*** Begin section ***

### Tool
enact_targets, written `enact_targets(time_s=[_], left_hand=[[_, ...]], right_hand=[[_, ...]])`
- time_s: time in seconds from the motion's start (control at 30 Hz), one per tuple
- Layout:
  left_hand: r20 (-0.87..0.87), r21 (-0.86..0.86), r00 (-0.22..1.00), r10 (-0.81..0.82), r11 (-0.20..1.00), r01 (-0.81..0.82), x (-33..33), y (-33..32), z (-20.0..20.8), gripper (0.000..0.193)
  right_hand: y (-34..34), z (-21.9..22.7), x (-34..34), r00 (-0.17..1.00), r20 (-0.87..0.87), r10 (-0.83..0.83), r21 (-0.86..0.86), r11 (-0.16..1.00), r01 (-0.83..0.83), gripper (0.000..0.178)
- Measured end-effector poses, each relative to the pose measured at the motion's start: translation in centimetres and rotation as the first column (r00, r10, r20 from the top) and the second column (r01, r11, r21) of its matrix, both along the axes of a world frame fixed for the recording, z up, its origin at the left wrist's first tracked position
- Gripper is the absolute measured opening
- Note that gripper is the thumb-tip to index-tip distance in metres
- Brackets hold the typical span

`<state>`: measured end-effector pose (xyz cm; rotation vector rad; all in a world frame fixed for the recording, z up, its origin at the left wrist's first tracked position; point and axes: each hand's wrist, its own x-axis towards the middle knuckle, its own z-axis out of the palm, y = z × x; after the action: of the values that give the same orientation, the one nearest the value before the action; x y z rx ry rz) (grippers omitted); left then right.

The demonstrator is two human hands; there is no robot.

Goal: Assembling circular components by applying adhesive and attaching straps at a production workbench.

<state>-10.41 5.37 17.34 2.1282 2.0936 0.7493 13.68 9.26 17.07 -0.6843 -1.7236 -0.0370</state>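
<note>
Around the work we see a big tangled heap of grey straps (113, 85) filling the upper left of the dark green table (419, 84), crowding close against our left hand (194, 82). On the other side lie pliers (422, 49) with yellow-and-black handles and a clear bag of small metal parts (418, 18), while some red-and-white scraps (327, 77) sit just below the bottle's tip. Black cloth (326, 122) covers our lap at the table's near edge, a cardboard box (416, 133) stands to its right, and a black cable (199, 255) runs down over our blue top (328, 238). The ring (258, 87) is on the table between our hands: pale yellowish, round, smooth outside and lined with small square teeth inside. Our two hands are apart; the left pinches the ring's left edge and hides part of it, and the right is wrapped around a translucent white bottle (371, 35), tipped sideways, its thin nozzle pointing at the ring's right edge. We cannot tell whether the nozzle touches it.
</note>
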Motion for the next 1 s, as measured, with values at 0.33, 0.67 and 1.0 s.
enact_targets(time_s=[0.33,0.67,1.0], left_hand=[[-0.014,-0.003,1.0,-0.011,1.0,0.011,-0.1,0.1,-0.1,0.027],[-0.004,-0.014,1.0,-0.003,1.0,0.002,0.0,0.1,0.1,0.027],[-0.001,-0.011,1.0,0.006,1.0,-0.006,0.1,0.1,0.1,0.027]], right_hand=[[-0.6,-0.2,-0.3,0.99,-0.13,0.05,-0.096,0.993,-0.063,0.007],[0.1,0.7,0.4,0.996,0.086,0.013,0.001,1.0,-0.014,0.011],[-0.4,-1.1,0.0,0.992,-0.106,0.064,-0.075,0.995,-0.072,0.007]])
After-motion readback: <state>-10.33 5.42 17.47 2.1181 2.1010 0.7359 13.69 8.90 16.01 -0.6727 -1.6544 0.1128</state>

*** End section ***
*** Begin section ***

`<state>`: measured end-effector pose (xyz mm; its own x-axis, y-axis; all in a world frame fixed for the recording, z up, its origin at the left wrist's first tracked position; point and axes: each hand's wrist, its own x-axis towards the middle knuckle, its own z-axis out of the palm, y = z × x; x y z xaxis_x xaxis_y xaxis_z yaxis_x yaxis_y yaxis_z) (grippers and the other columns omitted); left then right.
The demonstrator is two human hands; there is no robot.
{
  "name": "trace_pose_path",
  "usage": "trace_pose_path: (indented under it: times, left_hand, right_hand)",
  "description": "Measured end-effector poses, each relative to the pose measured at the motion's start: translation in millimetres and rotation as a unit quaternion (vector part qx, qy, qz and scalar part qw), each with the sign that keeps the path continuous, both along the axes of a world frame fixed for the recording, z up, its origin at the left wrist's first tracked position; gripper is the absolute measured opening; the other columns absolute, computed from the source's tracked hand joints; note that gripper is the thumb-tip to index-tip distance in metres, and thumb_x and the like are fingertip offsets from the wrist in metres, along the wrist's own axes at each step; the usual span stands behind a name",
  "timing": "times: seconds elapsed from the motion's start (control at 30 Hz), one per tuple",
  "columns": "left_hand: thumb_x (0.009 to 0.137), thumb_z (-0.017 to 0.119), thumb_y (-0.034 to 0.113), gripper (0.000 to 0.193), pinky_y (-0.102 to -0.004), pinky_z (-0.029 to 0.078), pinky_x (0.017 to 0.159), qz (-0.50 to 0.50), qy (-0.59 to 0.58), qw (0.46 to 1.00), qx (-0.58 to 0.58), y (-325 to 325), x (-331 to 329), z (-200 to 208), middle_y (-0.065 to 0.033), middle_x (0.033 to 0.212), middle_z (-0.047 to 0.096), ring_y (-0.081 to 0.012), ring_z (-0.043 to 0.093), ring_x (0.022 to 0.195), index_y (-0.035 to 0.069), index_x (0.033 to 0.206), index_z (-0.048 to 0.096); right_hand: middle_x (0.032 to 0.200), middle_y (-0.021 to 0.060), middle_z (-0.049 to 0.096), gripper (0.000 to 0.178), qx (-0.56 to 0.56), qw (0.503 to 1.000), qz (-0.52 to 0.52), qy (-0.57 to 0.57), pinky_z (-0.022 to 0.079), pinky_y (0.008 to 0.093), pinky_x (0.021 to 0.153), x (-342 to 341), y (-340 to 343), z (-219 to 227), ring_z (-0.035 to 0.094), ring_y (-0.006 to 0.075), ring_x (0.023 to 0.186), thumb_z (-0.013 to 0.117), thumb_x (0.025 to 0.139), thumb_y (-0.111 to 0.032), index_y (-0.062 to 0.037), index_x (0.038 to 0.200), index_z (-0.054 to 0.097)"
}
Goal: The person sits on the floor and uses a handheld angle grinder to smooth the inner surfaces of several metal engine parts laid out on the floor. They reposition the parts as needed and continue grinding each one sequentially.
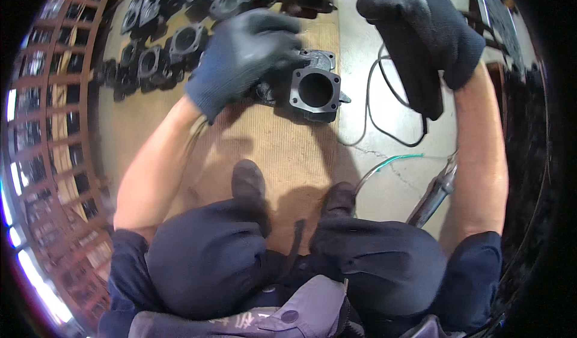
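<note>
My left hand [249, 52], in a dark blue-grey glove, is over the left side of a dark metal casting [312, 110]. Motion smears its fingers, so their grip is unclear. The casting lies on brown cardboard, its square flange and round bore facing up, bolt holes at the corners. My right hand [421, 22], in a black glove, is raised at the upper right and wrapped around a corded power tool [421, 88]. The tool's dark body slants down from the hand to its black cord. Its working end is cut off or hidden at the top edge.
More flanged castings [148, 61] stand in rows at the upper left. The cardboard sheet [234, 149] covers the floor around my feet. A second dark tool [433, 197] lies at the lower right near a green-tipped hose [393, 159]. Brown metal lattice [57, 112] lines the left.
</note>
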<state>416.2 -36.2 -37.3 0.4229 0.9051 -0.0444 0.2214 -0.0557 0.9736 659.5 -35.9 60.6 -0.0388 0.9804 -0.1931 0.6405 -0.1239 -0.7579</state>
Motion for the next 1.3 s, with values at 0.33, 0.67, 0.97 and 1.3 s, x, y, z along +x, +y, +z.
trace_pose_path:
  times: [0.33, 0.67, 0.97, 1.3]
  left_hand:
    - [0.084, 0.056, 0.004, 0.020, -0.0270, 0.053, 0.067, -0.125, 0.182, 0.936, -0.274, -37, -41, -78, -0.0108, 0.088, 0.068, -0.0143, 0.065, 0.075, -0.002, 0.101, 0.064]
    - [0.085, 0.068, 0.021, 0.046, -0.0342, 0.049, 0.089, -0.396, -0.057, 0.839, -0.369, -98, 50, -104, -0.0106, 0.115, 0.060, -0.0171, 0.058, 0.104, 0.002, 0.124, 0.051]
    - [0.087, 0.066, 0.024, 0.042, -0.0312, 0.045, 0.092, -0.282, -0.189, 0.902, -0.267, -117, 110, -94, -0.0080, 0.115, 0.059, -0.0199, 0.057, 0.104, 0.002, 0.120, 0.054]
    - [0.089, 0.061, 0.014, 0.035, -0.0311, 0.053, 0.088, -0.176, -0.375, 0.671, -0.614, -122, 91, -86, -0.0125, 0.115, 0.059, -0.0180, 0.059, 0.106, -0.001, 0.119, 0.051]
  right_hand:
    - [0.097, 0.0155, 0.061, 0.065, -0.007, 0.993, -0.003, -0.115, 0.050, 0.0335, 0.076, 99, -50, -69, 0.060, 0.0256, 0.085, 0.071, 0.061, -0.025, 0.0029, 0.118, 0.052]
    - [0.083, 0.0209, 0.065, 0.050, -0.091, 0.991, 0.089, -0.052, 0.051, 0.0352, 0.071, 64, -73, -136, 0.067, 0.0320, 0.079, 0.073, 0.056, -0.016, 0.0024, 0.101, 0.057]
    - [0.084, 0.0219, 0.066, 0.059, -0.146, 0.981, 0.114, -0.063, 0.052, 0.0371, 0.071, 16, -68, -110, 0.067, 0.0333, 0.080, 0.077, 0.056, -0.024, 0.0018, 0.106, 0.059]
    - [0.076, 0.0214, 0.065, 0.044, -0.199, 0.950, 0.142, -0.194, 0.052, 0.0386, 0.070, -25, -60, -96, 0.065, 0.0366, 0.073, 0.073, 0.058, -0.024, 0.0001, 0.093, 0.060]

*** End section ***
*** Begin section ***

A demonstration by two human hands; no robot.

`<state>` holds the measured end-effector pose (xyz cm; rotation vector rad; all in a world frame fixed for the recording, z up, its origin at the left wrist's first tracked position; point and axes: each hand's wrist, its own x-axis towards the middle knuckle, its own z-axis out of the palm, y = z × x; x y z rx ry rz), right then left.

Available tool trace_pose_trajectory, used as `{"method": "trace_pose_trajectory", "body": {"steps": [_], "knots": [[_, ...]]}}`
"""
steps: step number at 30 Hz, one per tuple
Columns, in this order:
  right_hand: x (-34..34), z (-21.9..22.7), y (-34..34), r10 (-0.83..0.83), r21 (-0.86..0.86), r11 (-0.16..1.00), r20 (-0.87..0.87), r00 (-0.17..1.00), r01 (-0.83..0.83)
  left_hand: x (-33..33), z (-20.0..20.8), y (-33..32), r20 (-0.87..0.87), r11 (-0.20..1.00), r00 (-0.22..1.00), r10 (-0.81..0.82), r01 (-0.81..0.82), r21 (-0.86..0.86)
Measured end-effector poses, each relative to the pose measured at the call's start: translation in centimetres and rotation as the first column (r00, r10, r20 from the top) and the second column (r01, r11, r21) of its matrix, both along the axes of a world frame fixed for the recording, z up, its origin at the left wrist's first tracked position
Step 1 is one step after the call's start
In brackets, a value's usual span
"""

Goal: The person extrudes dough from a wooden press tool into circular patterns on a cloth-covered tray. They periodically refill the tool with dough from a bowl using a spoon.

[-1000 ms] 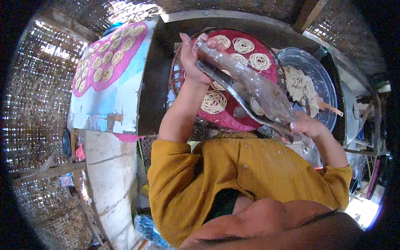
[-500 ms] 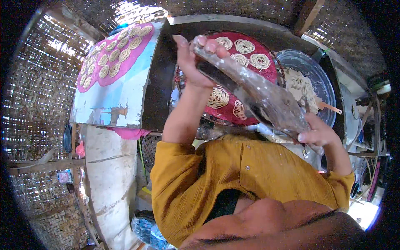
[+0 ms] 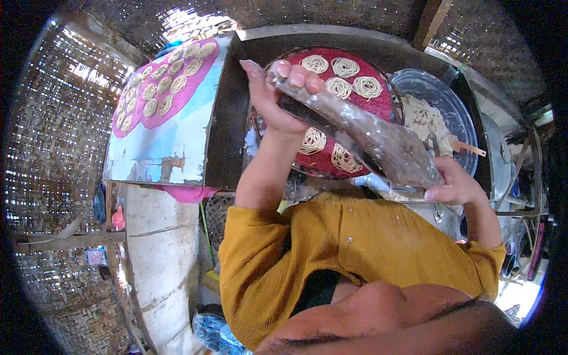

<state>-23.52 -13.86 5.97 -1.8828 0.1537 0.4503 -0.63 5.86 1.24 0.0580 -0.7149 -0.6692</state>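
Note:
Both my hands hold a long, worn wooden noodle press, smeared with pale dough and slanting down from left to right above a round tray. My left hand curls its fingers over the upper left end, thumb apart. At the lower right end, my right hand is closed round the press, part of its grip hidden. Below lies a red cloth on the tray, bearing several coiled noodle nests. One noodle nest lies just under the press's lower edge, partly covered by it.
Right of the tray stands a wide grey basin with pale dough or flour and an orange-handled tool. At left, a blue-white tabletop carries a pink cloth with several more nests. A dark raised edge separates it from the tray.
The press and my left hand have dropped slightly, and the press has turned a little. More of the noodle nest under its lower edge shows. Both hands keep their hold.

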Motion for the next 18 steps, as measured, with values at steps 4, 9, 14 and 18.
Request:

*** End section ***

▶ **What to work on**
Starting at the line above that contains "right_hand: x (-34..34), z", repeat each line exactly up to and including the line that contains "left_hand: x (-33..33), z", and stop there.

▶ **Answer for the task**
  right_hand: x (-34..34), z (-21.9..22.7), y (-34..34), r10 (-0.83..0.83), r21 (-0.86..0.86), r11 (-0.16..1.00), r20 (-0.87..0.87), r00 (-0.17..1.00), r01 (-0.83..0.83)
  left_hand: x (-33..33), z (-20.0..20.8), y (-33..32), r20 (-0.87..0.87), r11 (-0.20..1.00), r00 (-0.22..1.00), r10 (-0.81..0.82), r01 (-0.81..0.82), r21 (-0.86..0.86)

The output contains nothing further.